**Task details:**
Every line of the material must be set down again without alteration.
(Data extract)
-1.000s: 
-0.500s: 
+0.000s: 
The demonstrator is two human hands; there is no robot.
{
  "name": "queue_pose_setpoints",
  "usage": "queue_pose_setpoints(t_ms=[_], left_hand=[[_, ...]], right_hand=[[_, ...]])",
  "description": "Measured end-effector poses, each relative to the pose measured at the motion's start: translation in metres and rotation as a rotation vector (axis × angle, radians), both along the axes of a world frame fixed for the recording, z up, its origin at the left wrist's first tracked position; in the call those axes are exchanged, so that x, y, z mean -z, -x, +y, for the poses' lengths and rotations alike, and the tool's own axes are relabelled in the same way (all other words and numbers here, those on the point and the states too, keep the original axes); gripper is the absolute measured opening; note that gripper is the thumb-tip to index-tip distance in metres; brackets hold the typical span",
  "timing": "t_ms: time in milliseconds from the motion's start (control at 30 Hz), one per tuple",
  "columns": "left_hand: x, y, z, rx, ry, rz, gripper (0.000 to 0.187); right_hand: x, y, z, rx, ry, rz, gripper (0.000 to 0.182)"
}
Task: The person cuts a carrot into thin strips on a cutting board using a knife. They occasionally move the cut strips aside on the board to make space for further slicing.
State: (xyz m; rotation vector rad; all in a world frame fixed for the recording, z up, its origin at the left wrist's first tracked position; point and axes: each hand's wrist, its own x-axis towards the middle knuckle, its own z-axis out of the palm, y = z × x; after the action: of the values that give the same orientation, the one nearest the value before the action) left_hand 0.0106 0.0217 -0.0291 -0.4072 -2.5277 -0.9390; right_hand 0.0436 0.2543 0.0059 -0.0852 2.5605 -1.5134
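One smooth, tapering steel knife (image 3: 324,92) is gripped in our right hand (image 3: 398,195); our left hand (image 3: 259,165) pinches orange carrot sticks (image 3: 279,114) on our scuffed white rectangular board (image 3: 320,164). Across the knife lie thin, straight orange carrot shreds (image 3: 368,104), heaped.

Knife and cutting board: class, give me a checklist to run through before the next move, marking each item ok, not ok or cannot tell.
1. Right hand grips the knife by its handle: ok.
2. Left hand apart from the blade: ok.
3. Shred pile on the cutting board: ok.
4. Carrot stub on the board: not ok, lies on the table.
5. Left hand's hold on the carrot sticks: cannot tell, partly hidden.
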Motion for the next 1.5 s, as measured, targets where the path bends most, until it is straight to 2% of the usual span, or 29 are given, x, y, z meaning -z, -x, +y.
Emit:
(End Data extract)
**Expected answer:**
-1.000s: 
-0.500s: 
+0.000s: 
The demonstrator is two human hands; there is no robot.
{
  "name": "queue_pose_setpoints",
  "usage": "queue_pose_setpoints(t_ms=[_], left_hand=[[_, ...]], right_hand=[[_, ...]])",
  "description": "Measured end-effector poses, each relative to the pose measured at the motion's start: translation in metres and rotation as a rotation vector (axis × angle, radians), both along the axes of a world frame fixed for the recording, z up, its origin at the left wrist's first tracked position; in the call those axes are exchanged, so that x, y, z mean -z, -x, +y, for the poses' lengths and rotations alike, and the tool's own axes are relabelled in the same way (all other words and numbers here, those on the point and the states too, keep the original axes); gripper is the absolute measured opening; note that gripper is the thumb-tip to index-tip distance in metres; brackets hold the typical span",
  "timing": "t_ms: time in milliseconds from the motion's start (control at 30 Hz), one per tuple",
  "columns": "left_hand: x, y, z, rx, ry, rz, gripper (0.000 to 0.187); right_hand: x, y, z, rx, ry, rz, gripper (0.000 to 0.182)"
}
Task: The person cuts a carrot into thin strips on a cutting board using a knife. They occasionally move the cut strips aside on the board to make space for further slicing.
State: (xyz m; rotation vector rad; all in a world frame fixed for the recording, z up, its origin at the left wrist's first tracked position; point and axes: each hand's wrist, its own x-axis towards the middle knuckle, its own z-axis out of the palm, y = z × x; after the action: of the values that give the same orientation, the one nearest the value before the action) left_hand 0.0106 0.0217 -0.0291 -0.4072 -2.5277 -0.9390; right_hand 0.0436 0.2543 0.0059 -0.0852 2.5605 -1.5134
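One smooth, tapering steel knife (image 3: 324,92) is gripped in our right hand (image 3: 398,195); our left hand (image 3: 259,165) pinches orange carrot sticks (image 3: 279,114) on our scuffed white rectangular board (image 3: 320,164). Across the knife lie thin, straight orange carrot shreds (image 3: 368,104), heaped.

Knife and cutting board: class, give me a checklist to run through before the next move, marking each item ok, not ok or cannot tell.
1. Right hand grips the knife by its handle: ok.
2. Left hand apart from the blade: ok.
3. Shred pile on the cutting board: ok.
4. Carrot stub on the board: not ok, lies on the table.
5. Left hand's hold on the carrot sticks: cannot tell, partly hidden.
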Motion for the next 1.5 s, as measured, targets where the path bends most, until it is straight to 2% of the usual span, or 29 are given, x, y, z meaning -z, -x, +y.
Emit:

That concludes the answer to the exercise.